After selling his comics to the Saturday Evening Post and other publications, Charles Schulz approached the United Feature Syndicate with some of his best strips. Peanuts made its first appearance with United Features on October 2, 1950, becoming one of the most popular comic strips of all time.
The Peanuts cartoon ran for almost 50 years without interruption, appearing in more than 2,600 newspapers in 75 countries. Sadly, in November 1999, Charles Schulz suffered a stroke and later found out that he had colon cancer. Complications from chemotherapy made the cartoonist unable to read or see clearly, and he announced his retirement on December 14, 1999. By then, three generations of Americans had grown up with the Peanuts gang and “good Charlie Brown.”
Schulz was quoted as saying on The Today Show, “I never dreamed this would happen to me. I always had the feeling that I would keep the strip until I was eighty or so. But all of a sudden it’s gone. I didn’t take it off. This has been taken from me. “
Charles Schulz died in Santa Rosa, California of complications from colon cancer on February 12, 2000, at the age of 77. That same year, the California Sonoma County Board of Supervisors renamed the Charles M. Schulz – Sonoma County Airport in his honor. The airport emblem features Snoopy in goggles and a scarf, taking to the skies on top of his doghouse.
The Schulz family briefly lived in Colorado Springs, Colorado, where Charles Schulz painted a wall at his home for his daughter Meredith, with Patty, Charlie Brown, and Snoopy. The wall was removed in 2001 and donated to the Charles M. Schulz Museum in Santa Rosa, California, the city where he lived and worked for more than 30 years.
Opened on August 17, 2002, the Charles M. Schulz Museum and Research Center celebrates his life’s work and the art of caricature and is located just two blocks from his former studio. A bronze statue of Charlie Brown and Snoopy stands in the Depot Park in downtown Santa Rosa.
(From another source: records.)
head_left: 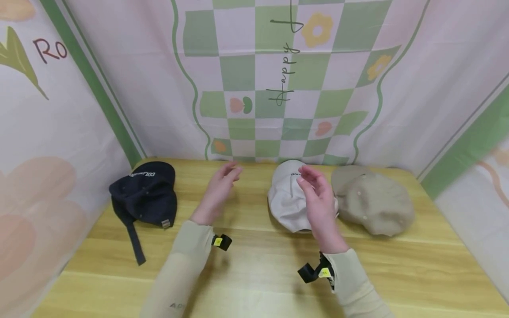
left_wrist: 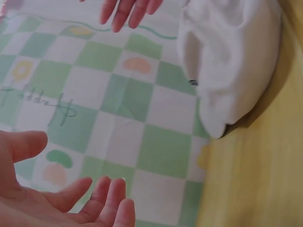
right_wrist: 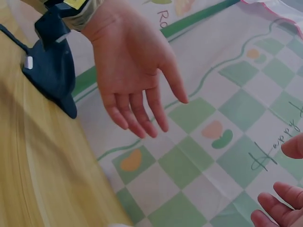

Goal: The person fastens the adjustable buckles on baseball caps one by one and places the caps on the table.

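Three baseball caps lie along the back of a wooden table. My left hand [head_left: 216, 192] hovers between the navy cap [head_left: 145, 194] and the white cap [head_left: 288, 198], holding nothing. In the right wrist view the left hand's palm [right_wrist: 135, 61] faces the camera, its fingers nearly straight. My right hand [head_left: 321, 203] is raised in front of the white cap and hides part of its right side. Its fingers are loosely bent, with nothing between them. The beige cap [head_left: 374, 201] sits right of the white one, close beside it. A strap hangs from the navy cap toward the front.
Behind the table [head_left: 258, 274] hangs a printed cloth [head_left: 270, 70] with green checks and flowers. More cloth [head_left: 47, 154] closes off the left side, and another hanging panel [head_left: 477, 176] the right. A black strap device sits on each wrist.
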Available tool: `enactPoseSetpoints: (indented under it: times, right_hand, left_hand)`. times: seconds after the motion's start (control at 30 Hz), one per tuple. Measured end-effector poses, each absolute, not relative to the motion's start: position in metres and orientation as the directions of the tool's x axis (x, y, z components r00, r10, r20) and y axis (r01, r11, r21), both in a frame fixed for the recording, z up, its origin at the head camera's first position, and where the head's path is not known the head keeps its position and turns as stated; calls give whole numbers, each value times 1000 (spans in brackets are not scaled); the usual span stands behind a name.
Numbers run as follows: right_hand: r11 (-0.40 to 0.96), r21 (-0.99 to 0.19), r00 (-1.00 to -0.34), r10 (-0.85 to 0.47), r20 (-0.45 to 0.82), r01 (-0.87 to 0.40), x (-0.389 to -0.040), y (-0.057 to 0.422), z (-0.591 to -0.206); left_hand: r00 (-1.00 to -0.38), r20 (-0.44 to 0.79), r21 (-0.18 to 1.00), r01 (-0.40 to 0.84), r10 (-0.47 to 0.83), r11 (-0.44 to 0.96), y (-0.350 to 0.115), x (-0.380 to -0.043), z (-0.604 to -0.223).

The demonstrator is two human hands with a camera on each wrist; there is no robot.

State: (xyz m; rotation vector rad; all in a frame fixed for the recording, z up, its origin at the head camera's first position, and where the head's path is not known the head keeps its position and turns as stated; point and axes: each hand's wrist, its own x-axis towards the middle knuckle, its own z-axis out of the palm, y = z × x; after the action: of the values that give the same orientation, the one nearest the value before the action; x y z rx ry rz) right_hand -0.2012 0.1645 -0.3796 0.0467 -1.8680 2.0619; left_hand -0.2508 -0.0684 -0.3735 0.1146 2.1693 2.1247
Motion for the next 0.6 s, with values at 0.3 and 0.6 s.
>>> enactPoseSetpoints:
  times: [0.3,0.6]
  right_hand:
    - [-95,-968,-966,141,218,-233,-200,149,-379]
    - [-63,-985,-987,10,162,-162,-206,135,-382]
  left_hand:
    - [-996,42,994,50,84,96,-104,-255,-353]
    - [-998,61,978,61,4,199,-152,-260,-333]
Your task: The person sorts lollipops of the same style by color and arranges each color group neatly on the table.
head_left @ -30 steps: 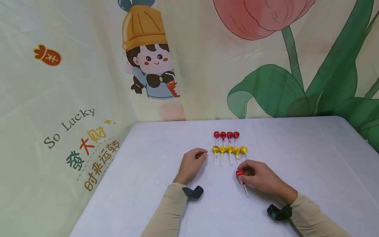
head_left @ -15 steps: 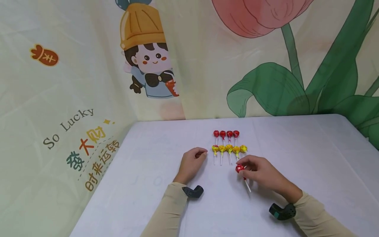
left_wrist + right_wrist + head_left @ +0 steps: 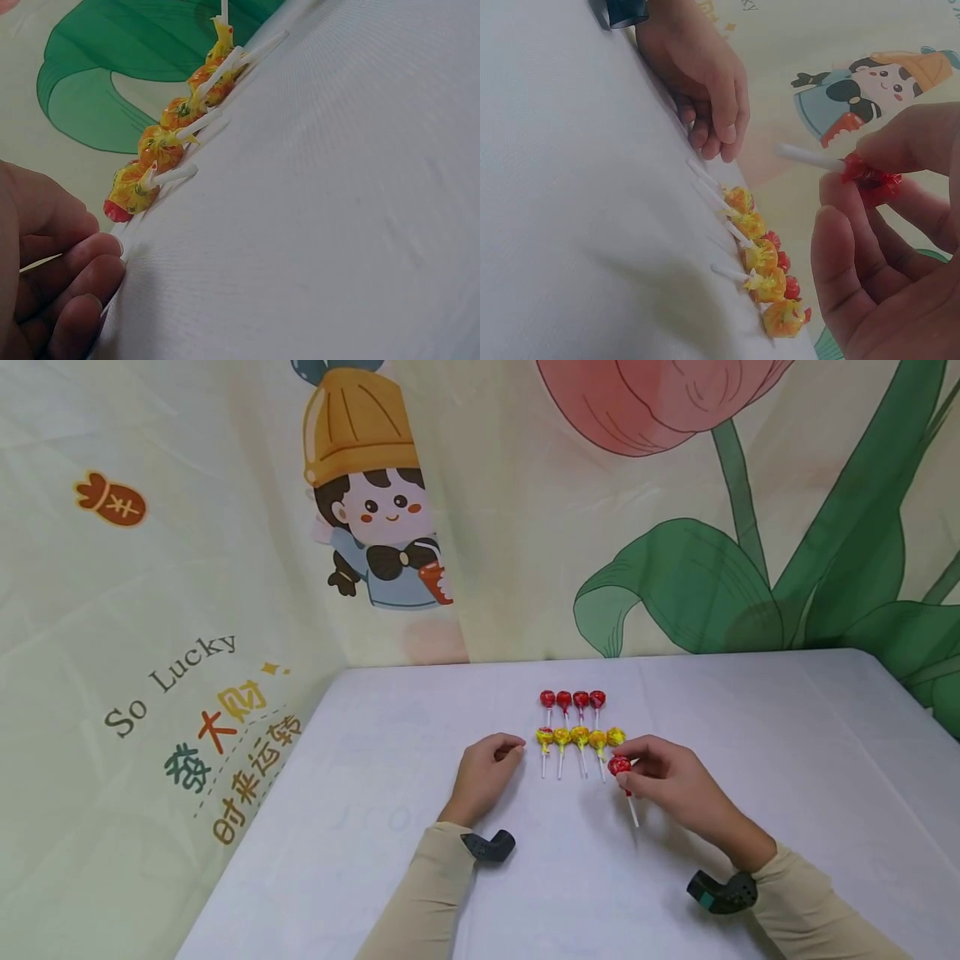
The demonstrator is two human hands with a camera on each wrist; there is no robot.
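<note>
My right hand (image 3: 671, 781) pinches a red-wrapped lollipop (image 3: 618, 765) by its head, between thumb and fingertips. Its white stick points back toward me, and the right wrist view shows the lollipop raised over the table. Just beyond it lies a row of several yellow-wrapped lollipops (image 3: 580, 736), sticks toward me; the right fingertips overlap the rightmost one in the head view. Behind them is a row of several red lollipops (image 3: 581, 699). My left hand (image 3: 482, 779) rests on the table left of the rows, fingers loosely curled around nothing, fingertips near the closest yellow lollipop (image 3: 133, 187).
A white-covered table (image 3: 360, 752) carries everything. Its far edge meets a printed cloth backdrop (image 3: 517, 527) with a cartoon figure and a large tulip. Dark camera mounts sit on both wrists, the right one (image 3: 722, 892) standing low over the cloth.
My right hand has carried the red lollipop away from me and slightly right, closer to the right end of the yellow row. The left hand stays in place.
</note>
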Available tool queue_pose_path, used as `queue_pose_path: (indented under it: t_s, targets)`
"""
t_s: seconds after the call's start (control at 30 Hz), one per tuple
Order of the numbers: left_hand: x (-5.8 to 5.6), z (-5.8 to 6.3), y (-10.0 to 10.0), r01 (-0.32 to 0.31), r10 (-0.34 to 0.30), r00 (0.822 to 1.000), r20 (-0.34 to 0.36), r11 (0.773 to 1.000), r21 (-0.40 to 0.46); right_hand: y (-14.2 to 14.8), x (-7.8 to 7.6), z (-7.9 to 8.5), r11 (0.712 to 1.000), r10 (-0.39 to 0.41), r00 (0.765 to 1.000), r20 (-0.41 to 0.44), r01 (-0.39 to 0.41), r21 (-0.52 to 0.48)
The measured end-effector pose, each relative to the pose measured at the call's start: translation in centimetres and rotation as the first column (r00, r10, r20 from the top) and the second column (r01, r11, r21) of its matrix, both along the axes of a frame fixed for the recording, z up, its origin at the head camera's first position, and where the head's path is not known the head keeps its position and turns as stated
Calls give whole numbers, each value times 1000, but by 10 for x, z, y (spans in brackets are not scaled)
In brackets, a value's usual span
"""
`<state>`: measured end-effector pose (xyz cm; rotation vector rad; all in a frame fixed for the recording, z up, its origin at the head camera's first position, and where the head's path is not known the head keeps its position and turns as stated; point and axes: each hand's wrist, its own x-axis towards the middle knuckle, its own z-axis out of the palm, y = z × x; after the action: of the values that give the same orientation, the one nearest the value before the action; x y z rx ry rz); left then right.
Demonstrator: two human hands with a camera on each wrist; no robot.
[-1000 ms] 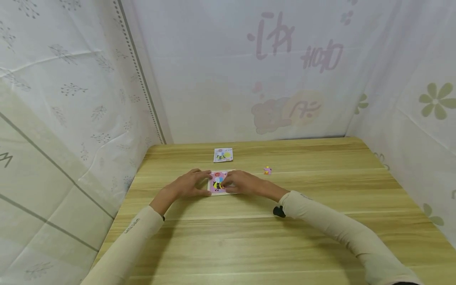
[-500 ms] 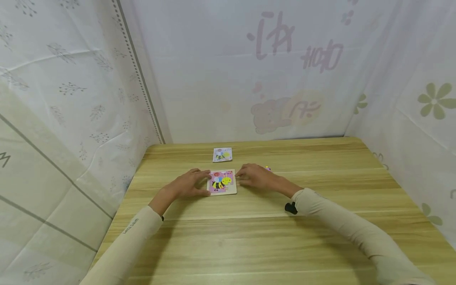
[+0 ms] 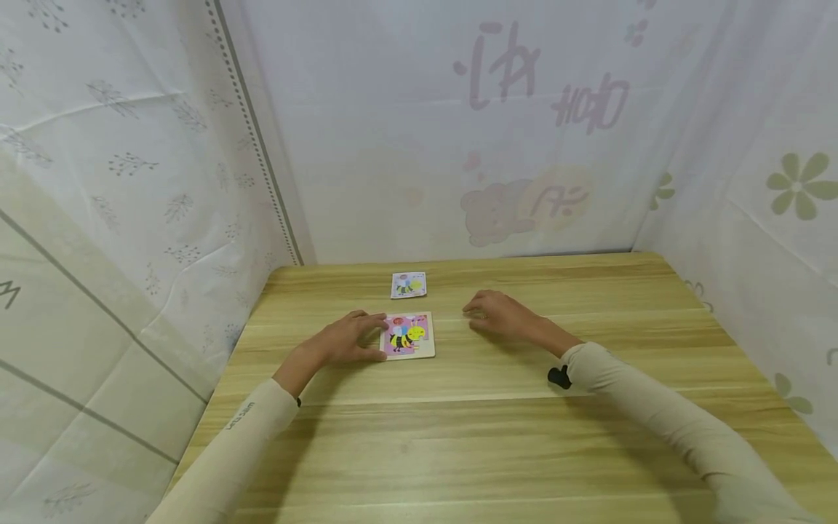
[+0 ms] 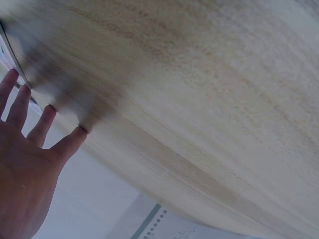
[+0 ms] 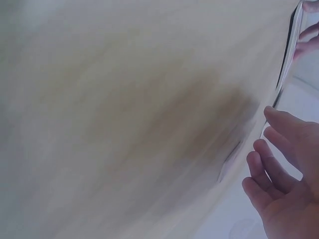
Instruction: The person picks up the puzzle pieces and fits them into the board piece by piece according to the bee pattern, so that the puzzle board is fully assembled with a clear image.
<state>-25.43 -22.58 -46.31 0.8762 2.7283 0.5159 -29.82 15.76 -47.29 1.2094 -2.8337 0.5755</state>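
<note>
A small square wooden jigsaw puzzle (image 3: pixel 401 342) with a yellow-and-black bee on pink lies on the table. Its lower right corner shows bare pale wood. My left hand (image 3: pixel 350 338) rests at the puzzle's left edge, fingertips at the upper part and thumb at the lower corner. In the left wrist view, the fingers (image 4: pixel 46 122) are spread and nearly straight. To the right of the puzzle, my right hand (image 3: pixel 500 314) is low over the table with loosely bent fingers. In the right wrist view, a thin flat piece (image 5: pixel 229 160) lies on the table by its fingertips.
A small paper card (image 3: pixel 409 284) with the same bee picture lies behind the puzzle. The wooden table (image 3: pixel 419 437) ends at the back against a printed curtain (image 3: pixel 393 145), with more cloth at both sides.
My right hand has left the puzzle and moved right, covering the spot where a loose pink puzzle piece lay. The bee's yellow head now shows in the puzzle. My left hand has stayed put.
</note>
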Motion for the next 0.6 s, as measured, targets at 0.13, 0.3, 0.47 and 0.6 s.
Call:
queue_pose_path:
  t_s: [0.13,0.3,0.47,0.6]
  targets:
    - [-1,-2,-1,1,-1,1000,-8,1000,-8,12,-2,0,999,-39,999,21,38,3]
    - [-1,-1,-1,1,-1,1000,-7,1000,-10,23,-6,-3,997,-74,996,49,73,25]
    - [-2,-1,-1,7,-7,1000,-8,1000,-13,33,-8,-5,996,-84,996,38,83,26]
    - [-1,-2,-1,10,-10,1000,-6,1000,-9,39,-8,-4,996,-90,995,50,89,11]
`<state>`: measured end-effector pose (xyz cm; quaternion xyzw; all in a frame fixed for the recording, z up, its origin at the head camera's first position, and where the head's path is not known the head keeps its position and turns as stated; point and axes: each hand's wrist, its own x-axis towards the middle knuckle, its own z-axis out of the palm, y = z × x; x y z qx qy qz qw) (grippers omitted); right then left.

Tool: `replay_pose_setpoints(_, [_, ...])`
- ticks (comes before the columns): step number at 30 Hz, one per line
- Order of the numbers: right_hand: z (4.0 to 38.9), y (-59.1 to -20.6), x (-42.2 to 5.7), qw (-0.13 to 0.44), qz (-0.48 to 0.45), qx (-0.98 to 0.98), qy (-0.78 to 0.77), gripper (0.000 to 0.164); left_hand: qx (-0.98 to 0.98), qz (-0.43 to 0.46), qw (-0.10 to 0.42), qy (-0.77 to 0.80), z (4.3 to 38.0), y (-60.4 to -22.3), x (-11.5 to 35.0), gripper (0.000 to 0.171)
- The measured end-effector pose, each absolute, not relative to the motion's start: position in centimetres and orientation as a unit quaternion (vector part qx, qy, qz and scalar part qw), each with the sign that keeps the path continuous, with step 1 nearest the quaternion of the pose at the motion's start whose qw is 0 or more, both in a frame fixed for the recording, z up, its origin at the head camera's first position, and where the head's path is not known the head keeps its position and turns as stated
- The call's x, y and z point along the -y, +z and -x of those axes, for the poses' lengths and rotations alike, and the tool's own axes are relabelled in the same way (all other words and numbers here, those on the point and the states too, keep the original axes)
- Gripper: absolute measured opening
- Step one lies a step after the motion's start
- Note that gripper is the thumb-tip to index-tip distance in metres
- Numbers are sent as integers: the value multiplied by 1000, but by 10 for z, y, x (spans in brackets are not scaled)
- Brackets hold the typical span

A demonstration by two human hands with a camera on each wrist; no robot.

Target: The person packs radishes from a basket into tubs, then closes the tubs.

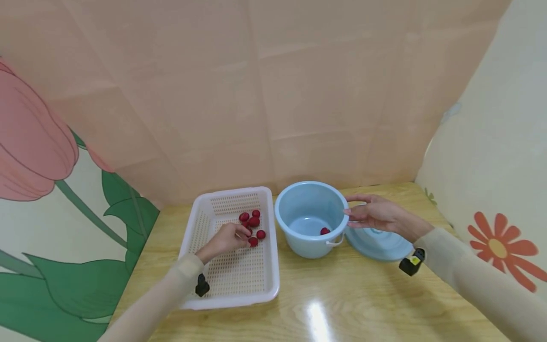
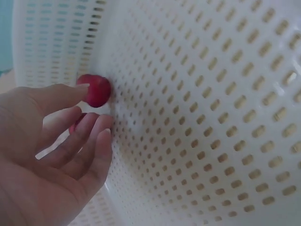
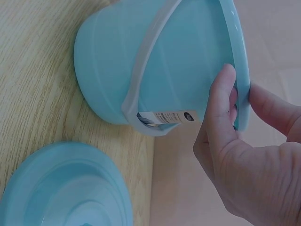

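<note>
In the head view, my left hand (image 1: 228,238) reaches down into a white perforated plastic basket (image 1: 274,275), its fingers among several small round dark-red fruits (image 1: 254,222). In the left wrist view, the thumb tip overlaps one red fruit (image 2: 98,90), and another shows partly behind the loosely bent fingers (image 2: 80,146). A gap stands between thumb and fingers. My right hand (image 1: 376,213) grips the right rim of a light-blue bucket (image 1: 309,244), thumb on one side of the rim and fingers on the other. One red fruit (image 1: 325,231) lies on the bucket's floor.
A light-blue round lid (image 1: 380,247) lies on the wooden table (image 1: 342,299), right of the bucket. The bucket's pale handle (image 3: 150,47) hangs down its side. Behind the table rises a beige-covered wall (image 1: 213,118); a painted wall (image 1: 483,166) borders the right side.
</note>
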<state>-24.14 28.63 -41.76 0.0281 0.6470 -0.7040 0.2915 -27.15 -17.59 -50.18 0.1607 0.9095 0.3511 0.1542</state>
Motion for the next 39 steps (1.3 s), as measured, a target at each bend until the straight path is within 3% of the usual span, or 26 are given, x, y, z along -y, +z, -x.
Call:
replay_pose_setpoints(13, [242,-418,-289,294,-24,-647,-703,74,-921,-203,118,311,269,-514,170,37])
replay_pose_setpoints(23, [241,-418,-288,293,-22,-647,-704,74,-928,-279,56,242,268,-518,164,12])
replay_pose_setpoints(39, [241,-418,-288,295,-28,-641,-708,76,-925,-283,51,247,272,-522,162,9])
In his will, Charles Schulz requested that the Peanuts characters remain as genuine as possible and that no new comics be drawn based on them. United Features has legal rights to the strip, but Schulz’s wishes have been carried out. Replays of the comic strip are still being distributed and new TV specials have also been produced since his death, but the stories are based on previous strips.